Visual category recognition can be framed as measuring perceptual distances to prototype examples, enabling flexible use of color, texture, and shape, but nearest‑neighbor methods suffer high variance with limited data and support‑vector‑machine approaches are computationally expensive. The authors propose a hybrid SVM‑KNN approach that combines nearest‑neighbor and support‑vector‑machine strengths for efficient multiclass visual recognition. The method selects nearest neighbors of a query and trains a local SVM that preserves the distance function among those neighbors. Experiments show the hybrid outperforms nearest‑neighbor and SVM baselines, achieving state‑of‑the‑art accuracy on MNIST, USPS, CUReT, and Caltech‑101, with 59.05 % (±0.56 %) using 15 training images per class and 66.23 % (±0.48 %) with 30.

Abstract

We consider visual category recognition in the framework of measuring similarities, or equivalently perceptual distances, to prototype examples of categories. This approach is quite flexible, and permits recognition based on color, texture, and particularly shape, in a homogeneous framework. While nearest neighbor classifiers are natural in this setting, they suffer from the problem of high variance (in bias-variance decomposition) in the case of limited sampling. Alternatively, one could use support vector machines but they involve time-consuming optimization and computation of pairwise distances. We propose a hybrid of these two methods which deals naturally with the multiclass setting, has reasonable computational complexity both in training and at run time, and yields excellent results in practice.

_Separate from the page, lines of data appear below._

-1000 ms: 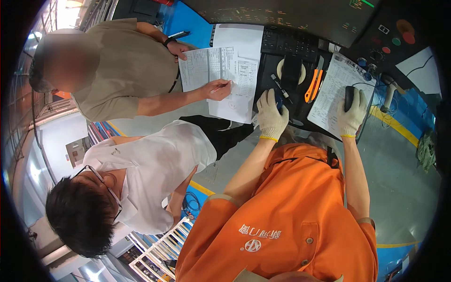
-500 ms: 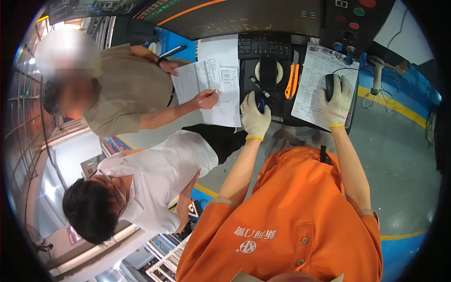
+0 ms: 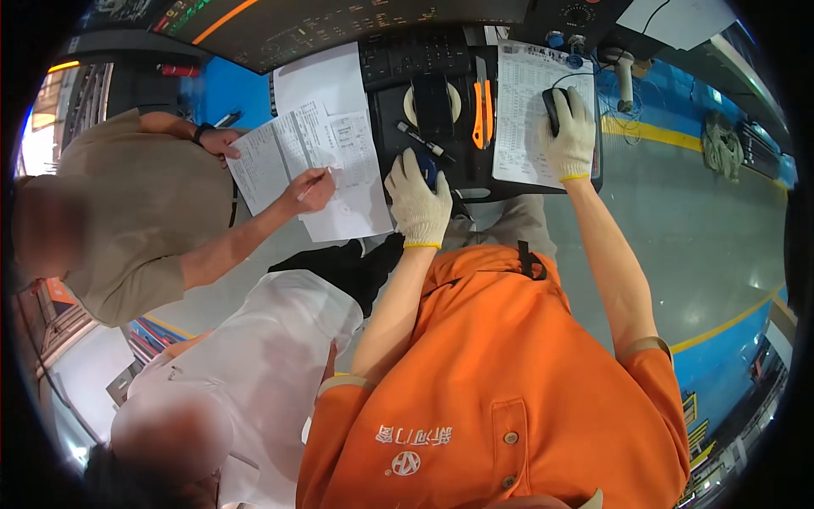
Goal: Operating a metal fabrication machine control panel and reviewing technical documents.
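My right hand, in a white knitted glove with a yellow cuff, is curved over a black computer mouse. The mouse rests on a printed sheet at the right of the black desk surface. My left hand, gloved the same way, grips a dark blue rounded object at the desk's near edge; the fingers partly cover it. Just beyond it lie a black-and-white marker pen and a roll of tape with a black thing across it. An orange utility knife lies between my hands.
A keyboard and a wide dark screen stand at the back. At the left, a co-worker's hand holds a pen over papers; another person in white stands nearer. A scanner-like device with cables is at right.
My view has turned, so the desk and people appear further left. Both hands stay on the same things. The co-worker's pen hand remains over the papers.
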Action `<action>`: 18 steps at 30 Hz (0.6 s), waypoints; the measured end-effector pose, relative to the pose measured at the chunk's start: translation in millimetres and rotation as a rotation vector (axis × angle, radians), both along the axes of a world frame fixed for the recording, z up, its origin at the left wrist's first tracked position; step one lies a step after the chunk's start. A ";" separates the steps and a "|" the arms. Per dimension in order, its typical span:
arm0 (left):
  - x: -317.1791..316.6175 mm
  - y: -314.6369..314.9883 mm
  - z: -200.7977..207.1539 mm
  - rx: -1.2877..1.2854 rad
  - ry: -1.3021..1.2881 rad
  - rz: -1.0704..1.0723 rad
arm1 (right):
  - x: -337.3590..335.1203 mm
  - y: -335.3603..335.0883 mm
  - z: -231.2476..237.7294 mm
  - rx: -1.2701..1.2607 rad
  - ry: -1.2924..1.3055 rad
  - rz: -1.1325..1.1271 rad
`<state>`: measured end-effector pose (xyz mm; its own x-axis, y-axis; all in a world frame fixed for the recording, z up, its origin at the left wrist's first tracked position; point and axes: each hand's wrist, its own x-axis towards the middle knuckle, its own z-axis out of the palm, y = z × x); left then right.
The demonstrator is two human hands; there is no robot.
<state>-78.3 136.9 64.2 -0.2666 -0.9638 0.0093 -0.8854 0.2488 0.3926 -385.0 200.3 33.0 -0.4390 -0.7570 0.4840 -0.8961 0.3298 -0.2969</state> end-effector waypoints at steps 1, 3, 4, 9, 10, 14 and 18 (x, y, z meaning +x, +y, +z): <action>2.0 -1.8 0.7 0.001 0.006 0.002 | 2.1 -0.3 -0.6 0.001 0.006 0.002; 3.8 -3.0 2.1 0.015 -0.002 -0.009 | 3.0 0.8 -1.5 0.000 0.030 -0.008; 4.0 -3.1 2.7 0.021 -0.008 -0.014 | 2.6 1.5 -2.1 -0.001 0.041 -0.011; 4.3 -3.1 4.9 0.051 -0.035 -0.011 | 3.4 4.7 -2.1 0.041 0.029 -0.007; 3.8 -1.3 5.6 0.061 -0.042 -0.010 | 2.4 5.8 -2.0 0.057 0.022 -0.006; 4.3 0.4 3.5 0.047 -0.033 -0.016 | -3.0 8.8 -6.5 0.036 0.050 -0.017; 7.3 -3.4 1.8 0.032 -0.039 -0.024 | -0.1 4.9 -11.8 0.030 0.050 -0.037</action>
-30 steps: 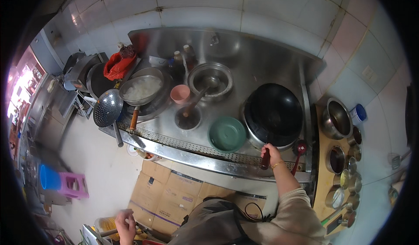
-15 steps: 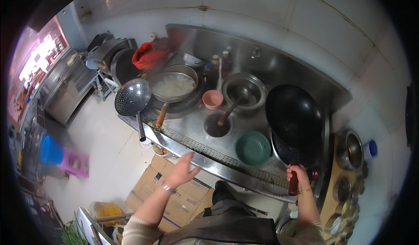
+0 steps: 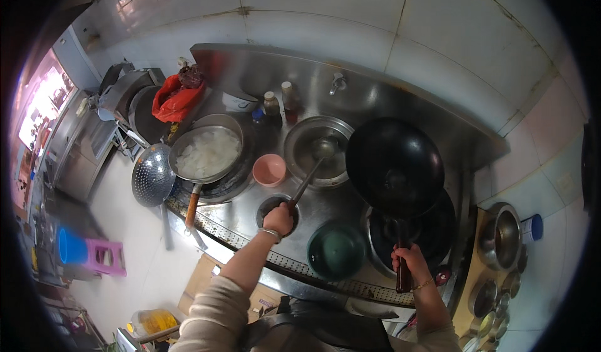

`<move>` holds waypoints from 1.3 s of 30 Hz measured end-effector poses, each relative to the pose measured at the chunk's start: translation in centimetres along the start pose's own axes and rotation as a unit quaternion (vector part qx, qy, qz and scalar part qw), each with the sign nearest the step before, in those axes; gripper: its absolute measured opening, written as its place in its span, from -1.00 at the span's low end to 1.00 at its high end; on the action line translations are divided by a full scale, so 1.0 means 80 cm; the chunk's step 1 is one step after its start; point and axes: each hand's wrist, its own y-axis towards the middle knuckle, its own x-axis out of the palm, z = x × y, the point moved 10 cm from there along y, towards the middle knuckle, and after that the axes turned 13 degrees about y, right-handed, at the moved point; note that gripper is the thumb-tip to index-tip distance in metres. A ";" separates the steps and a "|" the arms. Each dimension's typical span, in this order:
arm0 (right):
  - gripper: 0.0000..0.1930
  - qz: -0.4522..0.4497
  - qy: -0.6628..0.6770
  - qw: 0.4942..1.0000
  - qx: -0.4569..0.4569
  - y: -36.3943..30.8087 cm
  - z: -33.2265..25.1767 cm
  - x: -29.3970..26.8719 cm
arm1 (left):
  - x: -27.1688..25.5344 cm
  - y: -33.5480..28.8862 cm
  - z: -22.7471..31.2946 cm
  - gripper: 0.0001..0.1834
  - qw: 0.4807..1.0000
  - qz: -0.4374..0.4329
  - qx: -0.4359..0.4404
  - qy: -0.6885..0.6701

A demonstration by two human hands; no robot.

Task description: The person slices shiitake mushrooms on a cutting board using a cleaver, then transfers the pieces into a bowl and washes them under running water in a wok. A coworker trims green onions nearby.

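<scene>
My left hand (image 3: 277,219) is closed round the wooden handle of a ladle (image 3: 308,180). The ladle's head rests inside a round metal basin (image 3: 293,138) at the middle of the stove. On the right, my right hand (image 3: 411,265) grips the dark handle of a black wok (image 3: 391,158). That wok is tilted over a dark burner or pan (image 3: 446,232) at the stove's right. A green bowl (image 3: 318,270) stands between my hands near the front edge. Just beyond my left hand sits a pink bowl (image 3: 270,170).
To the left, a long-handled pan (image 3: 193,178) holds pale slices beside a perforated strainer (image 3: 153,175). Bottles (image 3: 289,101) and a red bag (image 3: 178,98) stand at the back, near a wall tap (image 3: 338,84). Metal bowls (image 3: 499,236) line the right-hand shelf.
My left hand has moved from beyond the front edge up to the ladle and taken its handle. The ladle has shifted slightly in the basin. My right hand keeps the wok's handle.
</scene>
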 end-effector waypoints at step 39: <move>-0.77 -0.051 0.159 0.966 -0.198 0.068 0.005 0.100 | 0.034 -0.139 0.160 -0.49 0.871 -0.141 0.181 -0.434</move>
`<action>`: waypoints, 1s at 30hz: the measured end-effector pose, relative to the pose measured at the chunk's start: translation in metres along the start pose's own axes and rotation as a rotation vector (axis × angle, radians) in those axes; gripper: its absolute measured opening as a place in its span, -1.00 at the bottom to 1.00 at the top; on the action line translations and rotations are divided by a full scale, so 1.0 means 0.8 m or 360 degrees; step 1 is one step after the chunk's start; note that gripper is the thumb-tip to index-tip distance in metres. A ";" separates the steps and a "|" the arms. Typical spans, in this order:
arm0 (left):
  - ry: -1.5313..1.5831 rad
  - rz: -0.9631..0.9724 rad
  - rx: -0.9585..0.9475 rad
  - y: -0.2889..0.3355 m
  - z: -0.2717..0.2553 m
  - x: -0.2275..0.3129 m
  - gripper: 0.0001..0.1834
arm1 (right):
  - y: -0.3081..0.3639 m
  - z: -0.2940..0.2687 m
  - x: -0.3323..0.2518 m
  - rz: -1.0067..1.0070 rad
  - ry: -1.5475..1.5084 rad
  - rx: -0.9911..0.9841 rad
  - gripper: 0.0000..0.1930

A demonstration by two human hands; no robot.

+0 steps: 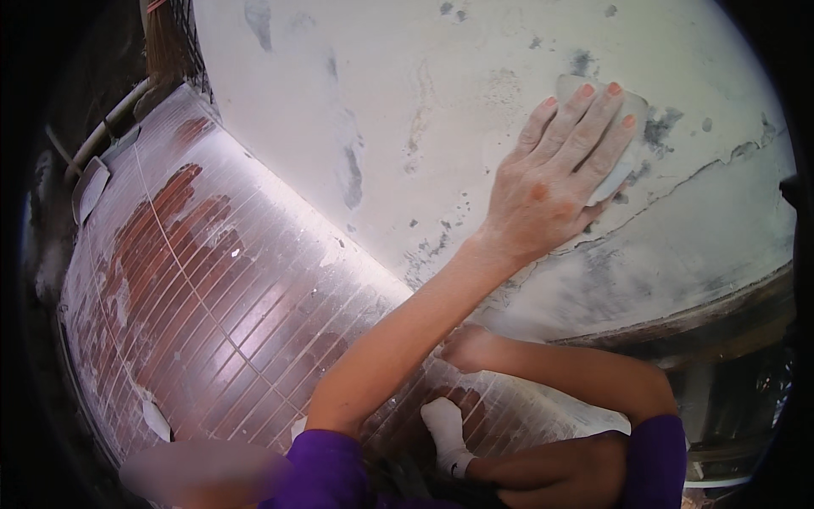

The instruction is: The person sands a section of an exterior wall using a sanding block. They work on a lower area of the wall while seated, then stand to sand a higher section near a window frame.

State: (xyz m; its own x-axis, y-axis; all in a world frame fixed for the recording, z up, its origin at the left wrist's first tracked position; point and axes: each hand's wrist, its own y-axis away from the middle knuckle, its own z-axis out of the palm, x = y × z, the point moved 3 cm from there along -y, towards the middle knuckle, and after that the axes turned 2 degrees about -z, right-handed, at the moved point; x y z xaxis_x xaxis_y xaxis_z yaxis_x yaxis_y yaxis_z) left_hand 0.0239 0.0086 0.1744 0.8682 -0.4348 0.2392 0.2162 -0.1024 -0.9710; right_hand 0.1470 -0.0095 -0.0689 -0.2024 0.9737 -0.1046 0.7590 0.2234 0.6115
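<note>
My left hand, coated in pale dust, reaches up and lies on a whitish sheet like sandpaper. It presses the sheet against the white plastered wall. The fingers stretch across the sheet and the thumb is at its lower right edge. Dark patches and a long crack mark the wall around it. Lower down, my right hand rests near the foot of the wall, behind my left forearm. Its fingers are partly hidden, and I make out nothing in it.
Red-brown ribbed flooring with white dust runs along the wall. A foot in a white sock rests on it. Pale scraps lie at the left, and a straw broom stands at the far left. A dark opening borders the wall at right.
</note>
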 end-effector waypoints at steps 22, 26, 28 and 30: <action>-0.0219 -0.0353 -0.0101 0.175 -0.024 -0.041 -0.40 | 0.014 0.012 -0.019 -0.0113 -0.0176 -0.0466 -0.77; -0.0148 -0.0160 -0.0056 0.082 -0.006 -0.031 -0.39 | 0.007 0.016 -0.015 -0.0001 -0.0157 -0.0553 -0.77; -0.0103 -0.0123 0.0000 0.048 0.007 -0.019 -0.39 | 0.006 0.019 -0.015 0.0023 -0.0210 -0.0511 -0.76; -0.0076 -0.0088 -0.0033 0.042 0.011 -0.013 -0.40 | 0.006 0.020 -0.015 -0.0052 -0.0185 -0.0436 -0.75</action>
State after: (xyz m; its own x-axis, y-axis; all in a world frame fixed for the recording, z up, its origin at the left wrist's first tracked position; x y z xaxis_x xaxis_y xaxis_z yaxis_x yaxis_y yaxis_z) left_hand 0.0261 0.0180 0.1391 0.8755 -0.3848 0.2921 0.2558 -0.1436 -0.9560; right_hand 0.1631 -0.0197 -0.0773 -0.1397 0.9682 -0.2075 0.5546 0.2501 0.7937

The basic idea is to find close neighbors to a query sample and train a local support vector machine that preserves the distance function on the collection of neighbors. Our method can be applied to large, multiclass data sets for which it outperforms nearest neighbor and support vector machines, and remains efficient when the problem becomes intractable for support vector machines. A wide variety of distance functions can be used and our experiments show state-of-the-art performance on a number of benchmark data sets for shape and texture classification (MNIST, USPS, CUReT) and object recognition (Caltech- 101). On Caltech-101 we achieved a correct classification rate of 59.05%(±0.56%) at 15 training images per class, and 66.23%(±0.48%) at 30 training images.